Our net cash used by investing activities was $5.1 billion in 2005,
as compared to $9.4 billion in 2004. The decrease in net cash used
by investing activities was primarily attributable to:
a decrease in net purchases of investments (a decreased use of
$4.9 billion), due primarily to higher redemptions of investments
in 2005 to provide funds for the repatriation of foreign earnings
in accordance with the Jobs Act; and
lower purchases of plant, property and equipment (a decreased
use of $495 million),
partially offset by:
lower proceeds from the sales of businesses, product lines and
other products (a decreased source of cash of $1.1 billion).

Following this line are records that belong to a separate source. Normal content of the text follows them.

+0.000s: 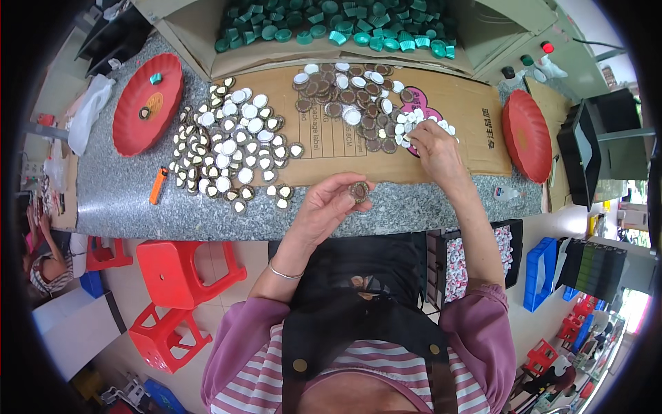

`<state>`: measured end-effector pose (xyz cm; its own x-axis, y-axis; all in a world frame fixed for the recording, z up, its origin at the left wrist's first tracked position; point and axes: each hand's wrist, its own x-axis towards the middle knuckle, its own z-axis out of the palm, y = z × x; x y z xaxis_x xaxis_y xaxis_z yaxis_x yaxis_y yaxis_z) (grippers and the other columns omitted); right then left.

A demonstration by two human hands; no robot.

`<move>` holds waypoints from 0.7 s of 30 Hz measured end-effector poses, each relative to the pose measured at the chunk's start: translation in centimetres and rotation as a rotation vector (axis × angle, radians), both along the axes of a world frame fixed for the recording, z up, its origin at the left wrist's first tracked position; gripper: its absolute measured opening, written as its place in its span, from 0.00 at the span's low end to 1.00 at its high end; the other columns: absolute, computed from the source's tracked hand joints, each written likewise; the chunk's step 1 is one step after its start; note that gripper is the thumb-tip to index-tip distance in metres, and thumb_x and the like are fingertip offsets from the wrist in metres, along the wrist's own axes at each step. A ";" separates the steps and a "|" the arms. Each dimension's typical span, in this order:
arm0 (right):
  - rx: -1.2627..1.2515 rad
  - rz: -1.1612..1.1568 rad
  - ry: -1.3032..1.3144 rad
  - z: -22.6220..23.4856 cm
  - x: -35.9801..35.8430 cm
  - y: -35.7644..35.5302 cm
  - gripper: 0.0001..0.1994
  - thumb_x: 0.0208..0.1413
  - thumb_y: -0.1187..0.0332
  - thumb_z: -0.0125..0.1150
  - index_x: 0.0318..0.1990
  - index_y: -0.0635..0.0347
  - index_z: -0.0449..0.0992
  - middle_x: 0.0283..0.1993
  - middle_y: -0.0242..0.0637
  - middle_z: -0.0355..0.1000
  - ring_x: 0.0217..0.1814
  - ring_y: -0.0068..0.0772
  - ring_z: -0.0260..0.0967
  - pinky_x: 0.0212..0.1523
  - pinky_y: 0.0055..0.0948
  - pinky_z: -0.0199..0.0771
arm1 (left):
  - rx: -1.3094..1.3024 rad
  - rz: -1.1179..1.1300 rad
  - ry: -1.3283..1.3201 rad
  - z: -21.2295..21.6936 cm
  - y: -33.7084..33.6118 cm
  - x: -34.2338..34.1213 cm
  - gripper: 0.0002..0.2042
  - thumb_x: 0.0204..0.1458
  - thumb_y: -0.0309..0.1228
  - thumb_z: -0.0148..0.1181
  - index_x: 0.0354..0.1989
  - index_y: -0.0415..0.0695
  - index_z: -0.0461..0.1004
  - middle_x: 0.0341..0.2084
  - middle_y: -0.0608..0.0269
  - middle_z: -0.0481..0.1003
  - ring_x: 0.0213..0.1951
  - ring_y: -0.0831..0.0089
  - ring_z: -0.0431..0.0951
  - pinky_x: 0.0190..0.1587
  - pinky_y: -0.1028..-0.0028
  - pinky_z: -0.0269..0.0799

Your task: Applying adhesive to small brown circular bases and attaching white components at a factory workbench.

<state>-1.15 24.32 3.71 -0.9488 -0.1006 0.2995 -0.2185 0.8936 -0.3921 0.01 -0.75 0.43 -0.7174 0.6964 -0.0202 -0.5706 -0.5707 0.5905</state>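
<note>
My left hand (329, 209) is closed on a small round brown disc with a ridged rim (359, 192), its face turned up just off the counter's front edge. To the right, my right hand (438, 153) reaches down over a little heap of small white pieces (408, 124), fingertips pinched together among them; whether a piece is between them is hidden. Beside that heap lie brown discs (369, 124), some showing white faces. A larger pile of brown discs topped with white or cream pieces (231, 148) spreads to the left. Flattened cardboard (331, 155) lies under much of this.
An open box (276, 61) at the back holds many green ridged cups (338, 38). Red scalloped trays stand at left (127, 117) and right (527, 134). An orange lighter (158, 186) lies at left. Red stools (165, 272) and a blue crate (540, 272) are below.
</note>
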 end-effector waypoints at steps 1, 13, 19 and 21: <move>0.000 0.006 -0.003 0.1 -0.1 -0.2 0.08 0.45 0.79 0.55 0.35 0.63 0.74 0.32 0.41 0.68 0.33 0.43 0.69 0.34 0.35 0.69 | 0.002 -0.005 0.004 0.1 -0.1 -0.1 0.17 0.53 0.27 0.53 0.52 0.39 0.64 0.45 0.51 0.69 0.41 0.70 0.74 0.46 0.72 0.71; 0.099 0.079 -0.065 0.4 -0.9 0.1 0.08 0.40 0.80 0.53 0.31 0.62 0.72 0.29 0.41 0.67 0.33 0.44 0.68 0.33 0.37 0.69 | -0.015 0.000 0.024 0.2 -0.5 -0.8 0.15 0.54 0.25 0.50 0.51 0.39 0.65 0.45 0.54 0.69 0.43 0.71 0.73 0.47 0.72 0.71; 0.084 0.077 -0.003 -0.2 -0.9 -0.2 0.09 0.37 0.79 0.54 0.31 0.62 0.71 0.27 0.39 0.67 0.32 0.42 0.69 0.33 0.35 0.70 | -0.049 0.011 0.020 0.3 -0.2 -0.6 0.16 0.53 0.26 0.51 0.51 0.39 0.65 0.45 0.52 0.69 0.41 0.70 0.74 0.46 0.72 0.71; 0.310 0.099 0.048 -0.3 -1.0 -0.4 0.10 0.37 0.78 0.54 0.32 0.62 0.71 0.28 0.39 0.68 0.32 0.40 0.69 0.34 0.35 0.70 | -0.078 0.025 0.013 0.4 -0.1 -0.5 0.17 0.53 0.26 0.52 0.51 0.38 0.64 0.45 0.51 0.69 0.40 0.70 0.75 0.45 0.72 0.71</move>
<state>-2.20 23.89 3.42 -0.9153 -0.2851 0.2845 -0.3219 0.9424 -0.0913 -0.51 -0.83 0.80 -0.7350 0.6750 -0.0645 -0.5488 -0.5363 0.6412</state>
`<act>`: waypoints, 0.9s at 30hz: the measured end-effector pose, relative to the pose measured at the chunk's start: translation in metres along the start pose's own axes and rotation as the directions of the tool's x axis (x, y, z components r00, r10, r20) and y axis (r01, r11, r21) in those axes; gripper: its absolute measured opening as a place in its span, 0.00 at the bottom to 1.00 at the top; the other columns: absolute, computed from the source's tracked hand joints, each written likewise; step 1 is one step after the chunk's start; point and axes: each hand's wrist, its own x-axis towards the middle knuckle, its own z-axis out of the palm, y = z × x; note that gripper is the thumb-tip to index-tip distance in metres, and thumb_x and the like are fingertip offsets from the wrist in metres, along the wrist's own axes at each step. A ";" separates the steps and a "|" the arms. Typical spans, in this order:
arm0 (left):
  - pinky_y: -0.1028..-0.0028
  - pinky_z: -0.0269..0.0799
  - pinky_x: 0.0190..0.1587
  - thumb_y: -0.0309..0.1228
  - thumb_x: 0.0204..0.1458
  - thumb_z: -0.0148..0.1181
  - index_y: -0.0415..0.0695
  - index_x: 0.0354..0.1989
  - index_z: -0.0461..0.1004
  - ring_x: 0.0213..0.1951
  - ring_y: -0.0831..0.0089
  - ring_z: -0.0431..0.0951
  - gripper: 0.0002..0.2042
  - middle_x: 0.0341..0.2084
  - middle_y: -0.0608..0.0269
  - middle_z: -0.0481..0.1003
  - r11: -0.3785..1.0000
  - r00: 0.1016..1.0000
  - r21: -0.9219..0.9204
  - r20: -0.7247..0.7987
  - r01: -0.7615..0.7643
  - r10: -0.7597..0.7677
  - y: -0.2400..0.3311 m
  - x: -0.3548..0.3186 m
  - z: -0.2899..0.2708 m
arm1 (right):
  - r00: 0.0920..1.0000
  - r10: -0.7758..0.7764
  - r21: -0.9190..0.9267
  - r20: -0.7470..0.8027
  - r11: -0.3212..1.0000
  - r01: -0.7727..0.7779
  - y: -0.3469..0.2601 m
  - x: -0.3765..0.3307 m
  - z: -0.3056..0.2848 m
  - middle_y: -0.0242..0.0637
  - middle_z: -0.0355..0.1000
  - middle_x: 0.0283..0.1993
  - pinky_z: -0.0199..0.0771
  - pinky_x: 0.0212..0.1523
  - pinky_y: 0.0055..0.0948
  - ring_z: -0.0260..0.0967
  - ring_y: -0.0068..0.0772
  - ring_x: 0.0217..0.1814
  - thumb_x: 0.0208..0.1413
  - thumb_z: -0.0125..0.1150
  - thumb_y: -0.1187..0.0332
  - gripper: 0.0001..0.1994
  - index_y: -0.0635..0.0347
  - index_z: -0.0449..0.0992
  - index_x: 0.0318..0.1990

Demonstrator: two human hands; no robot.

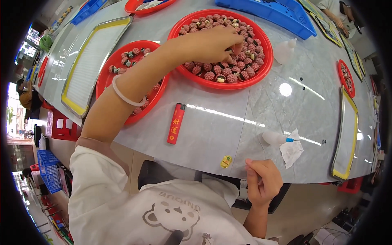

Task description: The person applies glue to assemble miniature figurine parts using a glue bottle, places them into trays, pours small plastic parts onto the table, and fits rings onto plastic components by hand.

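Note:
My left hand (pixel 214 43) reaches far over the grey table into a round red tray (pixel 267 61) filled with several small red-pink bead-like balls (pixel 212 75). Its fingertips pinch down among the balls near the tray's middle; whether one is held is hidden. A pale bangle (pixel 122 94) circles that forearm. My right hand (pixel 263 181) hovers at the near table edge, fingers curled loosely, thumb and forefinger close together, nothing visible in it. A small squeeze bottle with a blue tip (pixel 274 138) lies just beyond it on a white paper scrap (pixel 292 150).
A second red tray (pixel 107 81) with fewer balls sits under my left forearm. A red lighter (pixel 176 123) lies near the front edge. Yellow-rimmed metal trays (pixel 96 61) (pixel 346 139), a blue bin (pixel 277 14) and a white bottle (pixel 283 51) surround them. Another person's arm (pixel 337 16) is at the far right.

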 end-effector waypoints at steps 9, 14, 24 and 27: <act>0.73 0.63 0.38 0.26 0.42 0.59 0.42 0.28 0.67 0.35 0.73 0.67 0.07 0.30 0.65 0.65 0.986 0.995 -0.160 0.087 0.053 -0.039 -0.010 0.011 0.005 | 0.975 0.182 0.097 -0.127 0.981 -0.171 0.006 -0.010 -0.027 0.39 0.68 0.21 0.58 0.19 0.18 0.62 0.25 0.18 0.43 0.52 0.81 0.07 0.69 0.73 0.31; 0.74 0.64 0.37 0.24 0.41 0.58 0.43 0.28 0.68 0.34 0.75 0.66 0.06 0.30 0.66 0.65 0.960 0.990 -0.280 0.129 -0.014 0.053 -0.008 0.013 -0.002 | 0.966 0.194 0.141 -0.174 0.975 -0.170 0.007 -0.002 -0.028 0.39 0.66 0.22 0.60 0.21 0.18 0.62 0.25 0.20 0.48 0.50 0.78 0.05 0.70 0.71 0.32; 0.79 0.67 0.38 0.25 0.44 0.53 0.38 0.30 0.71 0.36 0.79 0.71 0.05 0.32 0.64 0.69 0.722 0.977 -0.674 0.004 0.159 -0.212 0.034 -0.036 -0.022 | 0.865 0.337 0.202 -0.371 0.939 -0.279 0.018 0.012 -0.032 0.38 0.67 0.31 0.61 0.37 0.19 0.62 0.24 0.34 0.46 0.50 0.80 0.11 0.68 0.69 0.39; 0.81 0.68 0.38 0.18 0.42 0.55 0.36 0.33 0.70 0.36 0.79 0.70 0.08 0.34 0.64 0.67 0.485 0.961 -0.850 0.084 0.208 -0.265 0.065 -0.066 -0.007 | 0.880 0.358 0.133 -0.311 0.934 -0.333 0.016 0.032 -0.019 0.38 0.69 0.36 0.61 0.41 0.21 0.63 0.25 0.38 0.43 0.53 0.81 0.16 0.66 0.67 0.43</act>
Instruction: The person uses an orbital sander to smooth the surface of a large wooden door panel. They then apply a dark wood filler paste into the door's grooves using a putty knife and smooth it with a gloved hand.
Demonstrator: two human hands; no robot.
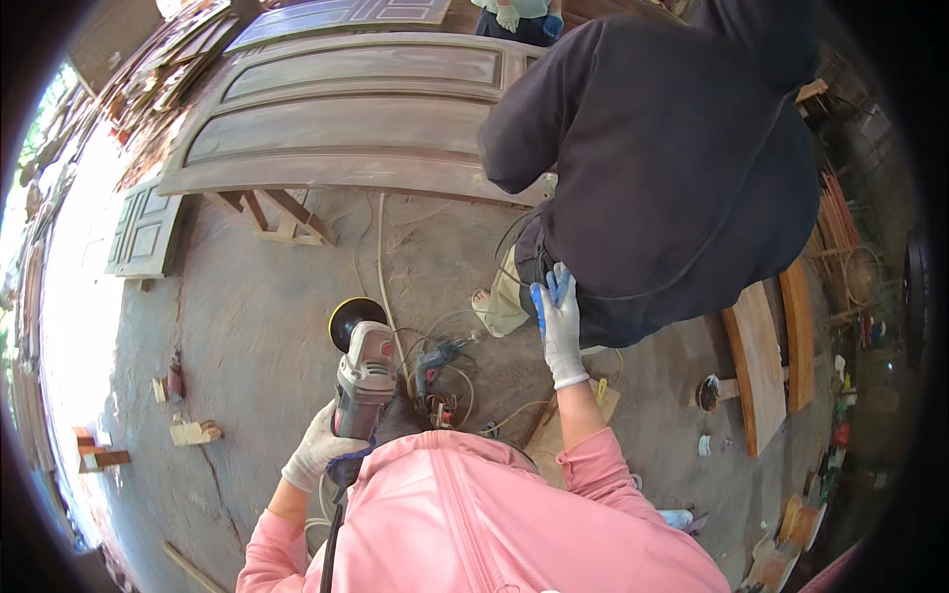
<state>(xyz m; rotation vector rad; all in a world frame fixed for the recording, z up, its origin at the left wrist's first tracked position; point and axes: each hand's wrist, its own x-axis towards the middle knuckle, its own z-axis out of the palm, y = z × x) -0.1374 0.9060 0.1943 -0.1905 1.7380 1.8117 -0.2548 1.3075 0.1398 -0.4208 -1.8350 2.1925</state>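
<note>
My left hand [314, 447], in a white and blue work glove, is closed around the body of an angle grinder [366, 381]. A round black disc pad [356, 318] with a yellow rim sits on the grinder's head, pointing away from me. My right hand [561, 331], gloved the same way, reaches forward to the waist of a person in a dark top [682, 168]. Its fingers are stretched out and slightly apart beside that person's clothing and a thin black cable [506, 242]. Whether the fingertips touch is hard to tell.
Ahead lies a large panelled wooden door [346, 124] on wooden supports [297, 219]. A blue power tool [431, 366] and tangled cables lie on the floor by my feet. Curved wooden boards [756, 371] stand at right. Another gloved person [507, 18] is beyond the door.
</note>
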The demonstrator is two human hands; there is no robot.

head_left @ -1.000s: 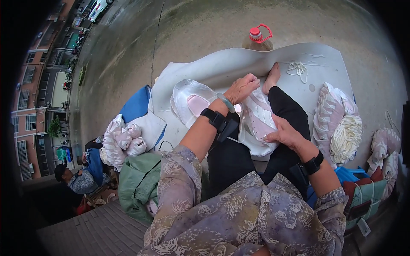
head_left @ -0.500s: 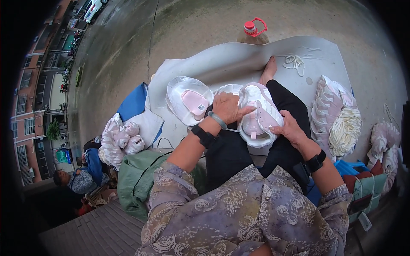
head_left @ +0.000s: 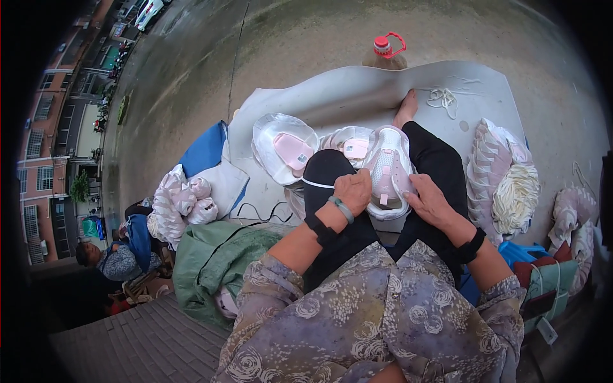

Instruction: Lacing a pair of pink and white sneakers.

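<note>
A white and pink shoe upper (head_left: 397,167) lies over my lap, its toe pointing away from me. My right hand (head_left: 432,199) pinches its right collar edge, thumb on top. Just left of the upper, my left hand (head_left: 352,193) is closed in a fist. From it a white shoelace (head_left: 318,185) runs leftward across my black-clad knee. Row holes show along the upper's pink side. Beyond my left knee lie more white and pink uppers (head_left: 284,142), partly stacked, and another one (head_left: 354,147) beside them.
A pale sheet (head_left: 306,96) spreads under my legs, with a loose lace (head_left: 442,101) on it. To the right are bundled uppers (head_left: 483,169) and a coil of cream laces (head_left: 516,198). A green bag (head_left: 217,265) is at left; a red-capped bottle (head_left: 385,56) stands beyond; a person (head_left: 121,260) sits far left.
My left hand has moved from over the upper down toward me, closing and drawing the lace leftward. The upper has turned slightly and my left knee now shows more.
</note>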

The estimated net cash flows used in investing activities associated
with discontinued operations were not significant.
Financing Activities
Our net cash used in financing activities increased to $23.1 billion
in 2006, as compared to $9.2 billion in 2005. The increase in net
cash used in financing activities was primarily attributable to:
net repayments of $9.9 billion on total borrowings in 2006, as
compared to $321 million in 2005;
an increase in cash dividends paid of $1.4 billion in 2006, as
compared to 2005, primarily due to an increase in the dividend
rate; and
higher purchases of common stock in 2006 of $7.0 billion, as
compared to $3.8 billion in 2005,
partially offset by:
higher proceeds of $243 million from the exercise of employee
stock options.
Our net cash used in financing activities increased to $9.2 billion
in 2005, as compared to $6.6 billion in 2004. The increase in net
cash used in financing activities was primarily attributable to:
net repayments of $321 million on total borrowings in 2005, as
compared to total net borrowings of $4.1 billion in 2004, as
funds from the repatriation of foreign earnings in 2005 were
used to finance domestic activities, thereby reducing our
reliance on short-term borrowings;
an increase in cash dividends paid of $473 million, as compared
to 2004, primarily due to an increase in the dividend rate; and
a decrease of $610 million in the proceeds from the exercise of
employee stock options,
partially offset by:
lower purchases of common stock in 2005 of $3.8 billion, as
compared to $6.7 billion in 2004.
The estimated net cash flows used in financing activities associated
with discontinued operations were not significant.